We do not seek to collect more data than is reasonably necessary for the stated purpose.

5. Data We Do Not Request

Unless we expressly request it in writing for a defined and lawful purpose, you must not provide:

  • bank statements;
  • full financial records;
  • tax returns;
  • VAT returns;
  • payroll records;
  • employee records;
  • statutory accounts;
  • management accounts;
  • identification documents;
  • special category data;
  • criminal offence data;
  • medical information;
  • any other sensitive or unnecessary personal data.

If you provide information outside scope, we may ignore it, delete it, redact it, or decline to process it, without liability.

We do not intentionally collect special category data. If such data is inadvertently received, we will handle it in accordance with applicable law and may delete it where appropriate.

6. How We Use Personal Data

We process personal data only where necessary for one or more of the following purposes:

  • responding to enquiries;
  • assessing whether we can accept an engagement;
  • arranging and managing calls or meetings;
  • providing our services;
  • communicating with clients or prospective clients;
  • preparing, issuing, and managing documents;
  • maintaining business, accounting, and compliance records;
  • protecting our legal rights and interests;
  • complying with legal, regulatory, tax, accounting, or contractual obligations;
  • detecting, preventing, or investigating misuse, fraud, security incidents, or unlawful activity.

We do not use personal data for automated decision-making that produces legal or similarly significant effects.

7. Lawful Bases for Processing

We process personal data only where we have a lawful basis to do so.

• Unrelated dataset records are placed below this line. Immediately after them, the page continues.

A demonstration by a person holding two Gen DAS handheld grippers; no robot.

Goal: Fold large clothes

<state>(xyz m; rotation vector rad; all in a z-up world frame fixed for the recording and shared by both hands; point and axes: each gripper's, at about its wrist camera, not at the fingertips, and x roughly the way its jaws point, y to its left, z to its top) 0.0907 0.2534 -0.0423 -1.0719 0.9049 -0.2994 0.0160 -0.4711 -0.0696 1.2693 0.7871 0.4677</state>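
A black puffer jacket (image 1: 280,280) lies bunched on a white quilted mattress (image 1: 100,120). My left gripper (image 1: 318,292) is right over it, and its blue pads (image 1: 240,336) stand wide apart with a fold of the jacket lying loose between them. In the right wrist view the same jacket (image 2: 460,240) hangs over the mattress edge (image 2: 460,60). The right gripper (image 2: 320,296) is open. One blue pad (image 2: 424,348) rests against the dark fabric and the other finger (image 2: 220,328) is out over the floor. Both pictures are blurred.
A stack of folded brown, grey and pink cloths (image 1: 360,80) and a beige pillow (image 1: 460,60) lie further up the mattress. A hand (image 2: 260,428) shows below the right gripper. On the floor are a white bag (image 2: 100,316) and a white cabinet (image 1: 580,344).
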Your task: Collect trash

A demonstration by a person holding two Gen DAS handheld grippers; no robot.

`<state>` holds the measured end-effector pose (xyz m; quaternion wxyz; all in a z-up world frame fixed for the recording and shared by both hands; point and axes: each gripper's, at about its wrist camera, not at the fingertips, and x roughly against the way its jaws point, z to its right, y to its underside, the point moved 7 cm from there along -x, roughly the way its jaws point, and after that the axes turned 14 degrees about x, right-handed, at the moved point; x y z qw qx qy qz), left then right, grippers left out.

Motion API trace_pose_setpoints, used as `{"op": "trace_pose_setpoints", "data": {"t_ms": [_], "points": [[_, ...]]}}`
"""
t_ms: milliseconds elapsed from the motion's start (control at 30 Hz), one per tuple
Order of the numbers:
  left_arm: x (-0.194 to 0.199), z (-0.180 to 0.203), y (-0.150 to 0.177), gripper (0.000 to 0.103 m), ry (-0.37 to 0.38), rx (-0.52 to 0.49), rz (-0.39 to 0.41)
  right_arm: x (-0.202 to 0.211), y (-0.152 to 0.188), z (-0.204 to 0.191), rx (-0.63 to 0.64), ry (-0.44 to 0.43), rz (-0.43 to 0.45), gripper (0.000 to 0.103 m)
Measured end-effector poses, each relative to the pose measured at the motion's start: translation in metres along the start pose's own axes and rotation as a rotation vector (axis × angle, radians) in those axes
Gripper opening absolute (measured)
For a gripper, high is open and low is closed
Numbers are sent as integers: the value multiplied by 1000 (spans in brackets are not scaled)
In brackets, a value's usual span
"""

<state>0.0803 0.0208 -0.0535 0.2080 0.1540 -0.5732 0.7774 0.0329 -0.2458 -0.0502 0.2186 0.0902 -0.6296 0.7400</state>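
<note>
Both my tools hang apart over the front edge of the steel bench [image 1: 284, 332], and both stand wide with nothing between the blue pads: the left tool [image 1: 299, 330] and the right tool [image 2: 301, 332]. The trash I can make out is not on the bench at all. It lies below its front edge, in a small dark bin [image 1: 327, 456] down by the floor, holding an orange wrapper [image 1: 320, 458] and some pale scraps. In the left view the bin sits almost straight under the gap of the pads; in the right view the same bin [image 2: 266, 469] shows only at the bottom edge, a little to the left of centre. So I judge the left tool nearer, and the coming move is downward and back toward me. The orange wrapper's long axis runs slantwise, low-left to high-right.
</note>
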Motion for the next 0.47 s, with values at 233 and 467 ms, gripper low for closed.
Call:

Depending on the context, we rely on one or more of the following:

  • Legitimate interests: for example, to respond to enquiries, manage our business, maintain records, protect our rights, and improve our service delivery;
  • Contract: where processing is necessary to enter into or perform a contract with you;
  • Legal obligation: where processing is required to comply with applicable law;
  • Consent: where we rely on consent for a specific purpose, and where applicable law requires it.

Where we rely on legitimate interests, our interests are limited to the proper operation, protection, and administration of our business and services, and we will not process personal data where your rights and freedoms override those interests.

8. Information You Submit

You are responsible for ensuring that any personal data or other information you submit to us is accurate, relevant, and limited to what is necessary for the purpose of your enquiry or engagement.

You should not include unnecessary sensitive data in free-text forms, attachments, or email correspondence.

If you submit personal data relating to another person, you confirm that you have authority to do so and that you have provided that person with any required notice.

9. Sharing of Personal Data

We do not sell, rent, or trade personal data.

We may share personal data only where necessary and proportionate for legitimate business purposes, including with:

  • IT and cloud service providers;
  • email, hosting, and website providers;
  • booking and calendar service providers;
  • document storage and productivity providers;
  • payment processors;
  • professional advisers such as lawyers, accountants, insurers, or compliance advisers;
  • regulators, courts, law enforcement bodies, or other authorities where required or permitted by law;
  • third parties in connection with the protection, exercise, or defence of legal rights.

Where we use processors or service providers, we seek to ensure they are subject to appropriate confidentiality, security, and data protection obligations.

10. International Transfers

Some service providers may process data outside the UK.

Where this occurs, we will take reasonable steps to ensure appropriate safeguards are in place in accordance with applicable data protection law, including where relevant an adequacy regulation or approved transfer mechanism.

11. Data Retention

We retain personal data only for as long as reasonably necessary for the purposes for which it was collected, including to:

  • manage enquiries;
  • provide services;
  • maintain records;
  • comply with legal, accounting, tax, insurance, and regulatory obligations;
  • establish, exercise, or defend legal claims.

Retention periods will vary depending on the type of data and the purpose of processing.

Where data is no longer required, we may delete, anonymise, or securely archive it.

12. Security

We implement reasonable technical and organisational measures designed to protect personal data against unauthorised access, accidental loss, destruction, alteration, disclosure, or misuse.

However, no system is completely secure. Transmission of information by email, web form, cloud service, or other electronic means is not risk-free, and you use such methods at your own risk.

13. Cookies and Similar Technologies

Our website may use strictly necessary cookies to enable core functionality.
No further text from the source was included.